Task brief:
The full listing, word for word and free of images, is the expected result.

Given information:
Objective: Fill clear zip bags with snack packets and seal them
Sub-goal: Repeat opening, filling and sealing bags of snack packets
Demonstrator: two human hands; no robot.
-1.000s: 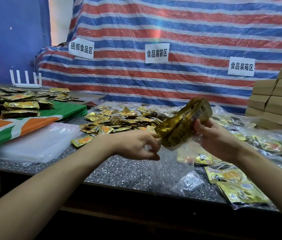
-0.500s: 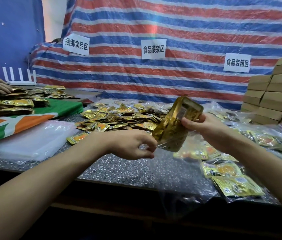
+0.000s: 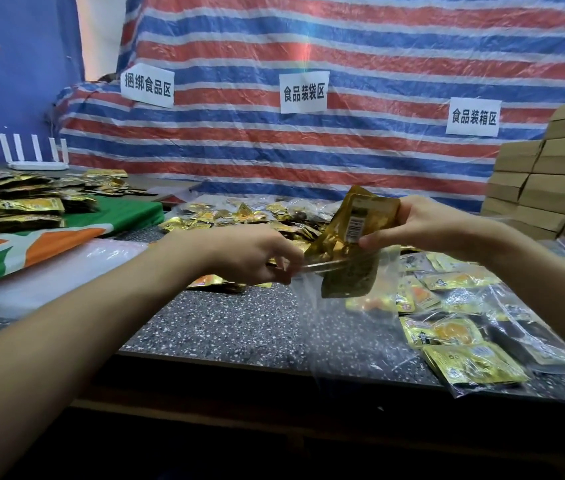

Answer box:
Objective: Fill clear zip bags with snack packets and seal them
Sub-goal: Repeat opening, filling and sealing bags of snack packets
Demonstrator: two human hands; no robot.
-1.000s: 
-0.500s: 
+0.000s: 

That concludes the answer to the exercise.